- **What needs to be done**:
The listing below is to be duplicated exactly, with every picture omitted.

◆ ◆ ◆

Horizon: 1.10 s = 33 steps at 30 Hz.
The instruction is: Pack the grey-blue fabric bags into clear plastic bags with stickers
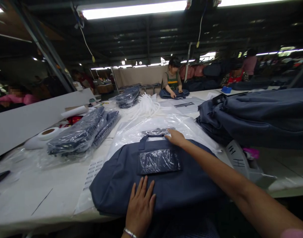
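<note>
- A folded navy bag lies flat at the near edge of the desk, just ahead of the person.
- The left hand rests palm down on the bag's near part, fingers spread and flat, gripping nothing.
- The right hand reaches to the bag's far edge, fingers laid on a plastic-wrapped strap by the handle; whether it pinches the wrap or only presses it, I cannot tell.
- A small packet in clear film sits on the middle of the bag, between the two hands.
- A clear plastic sheet lies under and beyond the bag's far edge.
- Handling, as a judgement: the bag looks soft and limp, light for its bulk, and would sag if lifted at one point; its folded edges or handle give the surest hold. The film looks slippery, so the packet could slide off if the bag tilts.
- Left of the bag lie stacked bagged goods and a tape roll; a heap of navy bags stands on the right.
- A co-worker works at the far end.
</note>
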Motion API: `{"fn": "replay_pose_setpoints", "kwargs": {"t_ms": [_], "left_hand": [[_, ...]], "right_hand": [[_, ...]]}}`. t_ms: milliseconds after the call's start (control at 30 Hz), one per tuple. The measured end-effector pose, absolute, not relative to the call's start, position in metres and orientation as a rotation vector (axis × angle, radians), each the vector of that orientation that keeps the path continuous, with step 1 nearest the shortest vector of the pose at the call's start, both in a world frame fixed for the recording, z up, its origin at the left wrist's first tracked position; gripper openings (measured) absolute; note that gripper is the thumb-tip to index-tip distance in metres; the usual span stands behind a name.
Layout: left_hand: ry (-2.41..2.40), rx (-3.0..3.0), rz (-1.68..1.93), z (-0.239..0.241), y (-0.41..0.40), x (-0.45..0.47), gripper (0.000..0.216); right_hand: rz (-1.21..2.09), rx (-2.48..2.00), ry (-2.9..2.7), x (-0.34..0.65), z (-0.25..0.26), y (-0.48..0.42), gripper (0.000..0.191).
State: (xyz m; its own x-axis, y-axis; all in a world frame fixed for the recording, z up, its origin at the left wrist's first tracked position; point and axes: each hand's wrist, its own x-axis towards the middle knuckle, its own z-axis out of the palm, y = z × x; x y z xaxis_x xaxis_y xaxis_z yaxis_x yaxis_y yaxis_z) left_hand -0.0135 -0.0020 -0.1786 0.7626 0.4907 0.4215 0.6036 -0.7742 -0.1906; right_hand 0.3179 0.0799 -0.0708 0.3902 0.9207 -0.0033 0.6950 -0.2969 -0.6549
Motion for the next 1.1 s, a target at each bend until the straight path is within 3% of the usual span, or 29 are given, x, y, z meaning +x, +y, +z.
{"fn": "replay_pose_setpoints", "kwargs": {"t_ms": [133,300,400,467,567,667,833,967,1100], "left_hand": [[-0.782,-2.519,-0.506,-0.181,0.001,-0.017,0.055],[-0.724,-2.468,-0.535,-0.184,0.006,-0.017,0.055],[-0.714,-2.488,-0.552,-0.184,0.006,-0.017,0.055],[-0.712,-2.509,-0.569,-0.184,0.006,-0.017,0.055],[-0.773,-2.59,-0.561,-0.178,0.0,-0.017,0.055],[-0.917,-2.806,-0.523,-0.163,-0.009,-0.017,0.05],[-1.132,-3.22,-0.867,-0.119,-0.01,-0.04,0.033],[-1.451,-2.9,-1.199,-0.083,0.009,-0.07,0.029],[-1.41,-2.909,-1.073,-0.07,0.036,-0.061,0.031]], "right_hand": [[0.529,-2.058,-1.24,0.331,-0.076,0.103,0.066],[0.56,-1.67,-1.269,0.305,-0.079,0.085,0.059],[0.605,-1.516,-1.501,0.275,-0.09,0.051,0.065],[0.499,-1.55,-1.749,0.252,-0.106,0.028,0.065],[0.192,-1.47,-2.039,0.225,-0.133,0.004,0.048],[-0.036,-1.41,-2.071,0.217,-0.152,-0.004,0.035],[-0.103,-1.368,-2.144,0.227,-0.162,0.004,0.041],[-0.1,-1.352,-2.167,0.23,-0.167,0.003,0.041],[-0.099,-1.274,-2.193,0.229,-0.171,0.001,0.04]]}}
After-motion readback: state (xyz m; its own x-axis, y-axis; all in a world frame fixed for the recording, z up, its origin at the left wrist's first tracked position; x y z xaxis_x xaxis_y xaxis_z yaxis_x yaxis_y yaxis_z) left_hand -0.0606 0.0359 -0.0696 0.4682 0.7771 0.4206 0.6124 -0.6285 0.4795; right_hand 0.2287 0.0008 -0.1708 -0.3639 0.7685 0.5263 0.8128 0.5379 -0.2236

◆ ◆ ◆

- **Exercise solution**:
Horizon: 1.10 s = 33 steps at 30 Hz.
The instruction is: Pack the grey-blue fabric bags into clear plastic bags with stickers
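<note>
- A folded navy bag lies flat at the near edge of the desk, just ahead of the person.
- The left hand rests palm down on the bag's near part, fingers spread and flat, gripping nothing.
- The right hand reaches to the bag's far edge, fingers laid on a plastic-wrapped strap by the handle; whether it pinches the wrap or only presses it, I cannot tell.
- A small packet in clear film sits on the middle of the bag, between the two hands.
- A clear plastic sheet lies under and beyond the bag's far edge.
- Handling, as a judgement: the bag looks soft and limp, light for its bulk, and would sag if lifted at one point; its folded edges or handle give the surest hold. The film looks slippery, so the packet could slide off if the bag tilts.
- Left of the bag lie stacked bagged goods and a tape roll; a heap of navy bags stands on the right.
- A co-worker works at the far end.
</note>
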Motion API: `{"fn": "replay_pose_setpoints", "kwargs": {"t_ms": [_], "left_hand": [[_, ...]], "right_hand": [[_, ...]]}}`. t_ms: milliseconds after the call's start (control at 30 Hz), one per tuple. The measured end-effector pose, absolute, not relative to the call's start, position in metres and orientation as a rotation vector (axis × angle, radians), each the vector of that orientation that keeps the path continuous, with step 1 nearest the shortest vector of the pose at the call's start, both in a world frame fixed for the recording, z up, its origin at the left wrist's first tracked position; gripper openings (measured) absolute; note that gripper is the thumb-tip to index-tip distance in metres; the usual span stands behind a name.
Layout: left_hand: ry (-2.41..2.40), rx (-3.0..3.0), rz (-1.68..1.93), z (-0.239..0.241), y (-0.41..0.40), x (-0.45..0.47), gripper (0.000..0.216); right_hand: rz (-1.21..2.09), rx (-2.48..2.00), ry (-2.9..2.7), x (-0.34..0.65), z (-0.25..0.26), y (-0.48..0.42), gripper (0.000..0.191).
State: (xyz m; its own x-axis, y-axis; all in a world frame fixed for the recording, z up, its origin at the left wrist's first tracked position; point and axes: each hand's wrist, its own x-axis towards the middle knuckle, its own z-axis out of the palm, y = z × x; x y z xaxis_x xaxis_y xaxis_z yaxis_x yaxis_y yaxis_z) left_hand -0.0135 -0.0020 -0.1786 0.7626 0.4907 0.4215 0.6036 -0.7742 -0.1906; right_hand 0.3179 0.0799 -0.0708 0.3902 0.9207 -0.0033 0.6950 -0.2969 -0.6549
Motion for the next 1.1 s, a target at each bend until the straight path is within 3% of the usual span, or 29 are given, x, y, z meaning +x, +y, +z.
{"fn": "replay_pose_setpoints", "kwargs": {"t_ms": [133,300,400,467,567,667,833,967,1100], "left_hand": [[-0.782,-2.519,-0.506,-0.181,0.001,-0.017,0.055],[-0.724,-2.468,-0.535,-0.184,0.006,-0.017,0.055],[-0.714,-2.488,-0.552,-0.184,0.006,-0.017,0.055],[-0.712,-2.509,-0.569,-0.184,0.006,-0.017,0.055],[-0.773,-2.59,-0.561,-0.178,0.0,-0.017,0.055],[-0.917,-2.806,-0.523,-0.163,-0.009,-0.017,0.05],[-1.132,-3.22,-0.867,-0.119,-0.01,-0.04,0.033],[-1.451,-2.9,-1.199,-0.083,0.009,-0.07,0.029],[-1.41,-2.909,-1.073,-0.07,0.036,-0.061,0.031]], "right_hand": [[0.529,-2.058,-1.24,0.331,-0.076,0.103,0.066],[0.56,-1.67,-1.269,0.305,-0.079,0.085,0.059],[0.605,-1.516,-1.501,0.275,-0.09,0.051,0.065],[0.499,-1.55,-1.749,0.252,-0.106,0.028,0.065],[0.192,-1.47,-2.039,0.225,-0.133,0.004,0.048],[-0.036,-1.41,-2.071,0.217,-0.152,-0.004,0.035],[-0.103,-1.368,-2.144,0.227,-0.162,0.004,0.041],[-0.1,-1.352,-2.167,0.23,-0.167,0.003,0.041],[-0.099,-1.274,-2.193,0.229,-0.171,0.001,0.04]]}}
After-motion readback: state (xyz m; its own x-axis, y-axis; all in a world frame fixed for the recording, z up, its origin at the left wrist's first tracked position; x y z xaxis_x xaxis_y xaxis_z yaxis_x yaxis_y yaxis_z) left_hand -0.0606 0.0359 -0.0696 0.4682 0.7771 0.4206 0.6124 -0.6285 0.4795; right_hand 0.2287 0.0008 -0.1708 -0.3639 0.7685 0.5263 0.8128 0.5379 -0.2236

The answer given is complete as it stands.